> Assignment: Your answer must hold only the lines below from the line containing "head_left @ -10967" through the line containing "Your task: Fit", each reproduced exactly.

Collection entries
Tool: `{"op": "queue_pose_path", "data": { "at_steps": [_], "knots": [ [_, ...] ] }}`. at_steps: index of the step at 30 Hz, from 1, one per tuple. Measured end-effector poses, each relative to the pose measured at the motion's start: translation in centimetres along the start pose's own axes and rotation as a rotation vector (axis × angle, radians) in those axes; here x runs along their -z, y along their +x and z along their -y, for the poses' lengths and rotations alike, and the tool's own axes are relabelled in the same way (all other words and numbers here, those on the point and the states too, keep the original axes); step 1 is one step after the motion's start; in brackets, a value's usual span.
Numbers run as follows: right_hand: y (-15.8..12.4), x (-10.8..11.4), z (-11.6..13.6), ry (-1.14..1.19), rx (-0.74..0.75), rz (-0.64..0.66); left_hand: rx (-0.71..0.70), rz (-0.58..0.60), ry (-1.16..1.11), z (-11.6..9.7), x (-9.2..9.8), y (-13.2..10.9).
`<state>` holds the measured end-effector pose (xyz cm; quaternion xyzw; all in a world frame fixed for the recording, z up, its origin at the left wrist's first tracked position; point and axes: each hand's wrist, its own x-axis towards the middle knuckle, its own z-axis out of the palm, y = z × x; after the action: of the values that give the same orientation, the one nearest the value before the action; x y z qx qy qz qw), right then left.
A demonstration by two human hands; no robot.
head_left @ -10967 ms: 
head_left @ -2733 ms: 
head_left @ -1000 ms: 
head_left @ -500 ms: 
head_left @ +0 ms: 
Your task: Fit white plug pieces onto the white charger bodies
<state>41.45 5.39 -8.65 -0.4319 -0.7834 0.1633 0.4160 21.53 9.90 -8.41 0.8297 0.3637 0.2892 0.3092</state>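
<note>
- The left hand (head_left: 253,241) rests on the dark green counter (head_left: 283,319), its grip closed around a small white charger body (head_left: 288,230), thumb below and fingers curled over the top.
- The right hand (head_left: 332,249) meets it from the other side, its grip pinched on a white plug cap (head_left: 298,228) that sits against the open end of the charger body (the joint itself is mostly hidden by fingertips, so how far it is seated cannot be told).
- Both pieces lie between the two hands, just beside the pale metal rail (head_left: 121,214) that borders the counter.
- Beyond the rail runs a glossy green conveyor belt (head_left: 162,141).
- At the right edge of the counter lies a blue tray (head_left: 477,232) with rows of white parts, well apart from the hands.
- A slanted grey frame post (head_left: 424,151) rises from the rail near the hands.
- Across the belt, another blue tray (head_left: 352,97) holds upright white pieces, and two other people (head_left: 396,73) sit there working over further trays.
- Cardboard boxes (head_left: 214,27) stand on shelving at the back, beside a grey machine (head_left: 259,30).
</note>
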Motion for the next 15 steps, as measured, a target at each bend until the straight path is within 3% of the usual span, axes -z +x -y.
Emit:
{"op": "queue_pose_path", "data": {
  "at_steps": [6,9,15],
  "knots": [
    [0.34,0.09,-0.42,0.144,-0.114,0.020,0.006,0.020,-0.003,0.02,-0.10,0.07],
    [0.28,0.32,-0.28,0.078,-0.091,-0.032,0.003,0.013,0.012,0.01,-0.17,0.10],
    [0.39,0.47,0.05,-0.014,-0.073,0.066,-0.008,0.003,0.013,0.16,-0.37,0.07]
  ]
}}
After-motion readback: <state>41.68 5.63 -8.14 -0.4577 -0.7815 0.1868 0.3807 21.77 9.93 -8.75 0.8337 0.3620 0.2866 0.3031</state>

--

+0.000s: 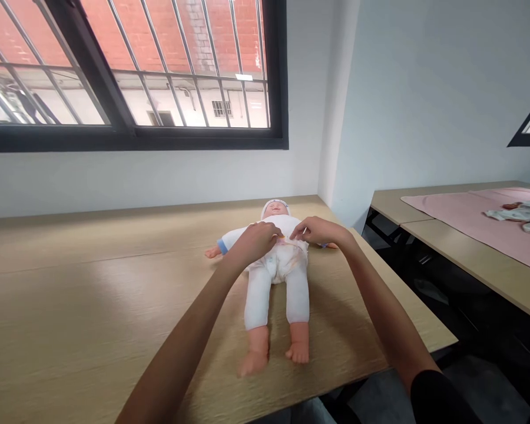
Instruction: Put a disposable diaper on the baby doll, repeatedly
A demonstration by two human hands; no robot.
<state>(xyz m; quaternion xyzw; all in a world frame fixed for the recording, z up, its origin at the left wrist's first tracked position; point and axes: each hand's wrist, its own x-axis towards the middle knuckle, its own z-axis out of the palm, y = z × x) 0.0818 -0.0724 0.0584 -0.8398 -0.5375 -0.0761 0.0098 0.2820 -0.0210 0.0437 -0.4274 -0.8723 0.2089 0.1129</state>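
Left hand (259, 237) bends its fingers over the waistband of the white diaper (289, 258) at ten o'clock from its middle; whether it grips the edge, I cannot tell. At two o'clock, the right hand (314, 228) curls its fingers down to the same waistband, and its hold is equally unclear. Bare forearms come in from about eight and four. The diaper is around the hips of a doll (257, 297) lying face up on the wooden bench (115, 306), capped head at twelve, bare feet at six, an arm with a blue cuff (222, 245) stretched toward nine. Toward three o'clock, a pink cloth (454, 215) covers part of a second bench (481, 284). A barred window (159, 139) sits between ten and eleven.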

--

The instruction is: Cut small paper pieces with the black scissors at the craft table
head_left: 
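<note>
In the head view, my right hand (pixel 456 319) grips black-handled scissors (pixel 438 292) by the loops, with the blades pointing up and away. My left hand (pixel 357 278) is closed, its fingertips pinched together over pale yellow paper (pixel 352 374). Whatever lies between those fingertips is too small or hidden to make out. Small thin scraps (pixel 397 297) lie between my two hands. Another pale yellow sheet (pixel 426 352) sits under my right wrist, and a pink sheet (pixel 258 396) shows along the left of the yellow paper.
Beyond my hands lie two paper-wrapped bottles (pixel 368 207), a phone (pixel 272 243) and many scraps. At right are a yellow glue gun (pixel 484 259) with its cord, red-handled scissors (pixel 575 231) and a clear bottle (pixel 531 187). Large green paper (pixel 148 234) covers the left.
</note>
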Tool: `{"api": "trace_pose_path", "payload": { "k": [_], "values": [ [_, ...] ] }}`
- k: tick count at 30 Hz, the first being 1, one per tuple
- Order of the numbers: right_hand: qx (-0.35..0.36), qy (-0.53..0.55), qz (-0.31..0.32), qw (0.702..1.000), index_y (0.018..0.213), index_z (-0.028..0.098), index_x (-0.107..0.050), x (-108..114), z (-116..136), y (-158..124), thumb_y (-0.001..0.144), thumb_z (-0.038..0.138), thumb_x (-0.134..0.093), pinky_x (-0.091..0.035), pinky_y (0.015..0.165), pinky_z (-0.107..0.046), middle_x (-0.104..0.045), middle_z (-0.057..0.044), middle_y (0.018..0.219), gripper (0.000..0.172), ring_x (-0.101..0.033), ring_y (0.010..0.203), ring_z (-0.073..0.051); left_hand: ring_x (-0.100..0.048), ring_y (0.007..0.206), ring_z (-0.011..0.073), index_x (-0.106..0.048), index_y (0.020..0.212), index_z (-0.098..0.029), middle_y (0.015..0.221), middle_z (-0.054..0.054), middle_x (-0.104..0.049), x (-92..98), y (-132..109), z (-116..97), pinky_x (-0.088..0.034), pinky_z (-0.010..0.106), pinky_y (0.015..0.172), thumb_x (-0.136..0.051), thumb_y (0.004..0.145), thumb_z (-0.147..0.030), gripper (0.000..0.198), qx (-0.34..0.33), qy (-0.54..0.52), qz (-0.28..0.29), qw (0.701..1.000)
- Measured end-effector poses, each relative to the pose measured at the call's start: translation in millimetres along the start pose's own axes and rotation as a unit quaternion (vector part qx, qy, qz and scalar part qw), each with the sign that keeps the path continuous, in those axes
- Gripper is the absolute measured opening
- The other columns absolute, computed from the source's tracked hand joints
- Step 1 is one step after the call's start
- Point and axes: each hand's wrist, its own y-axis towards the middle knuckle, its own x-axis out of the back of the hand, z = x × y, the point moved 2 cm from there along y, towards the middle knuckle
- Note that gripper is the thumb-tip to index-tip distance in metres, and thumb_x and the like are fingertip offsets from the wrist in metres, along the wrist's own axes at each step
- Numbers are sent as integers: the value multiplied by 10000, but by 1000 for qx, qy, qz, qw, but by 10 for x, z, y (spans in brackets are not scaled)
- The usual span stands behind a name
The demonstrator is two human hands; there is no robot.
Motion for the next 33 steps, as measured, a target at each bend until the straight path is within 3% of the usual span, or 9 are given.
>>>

> Exercise solution:
head_left @ -10967 ms: 
head_left @ -2733 ms: 
head_left @ -1000 ms: 
head_left @ -500 ms: 
head_left @ +0 ms: 
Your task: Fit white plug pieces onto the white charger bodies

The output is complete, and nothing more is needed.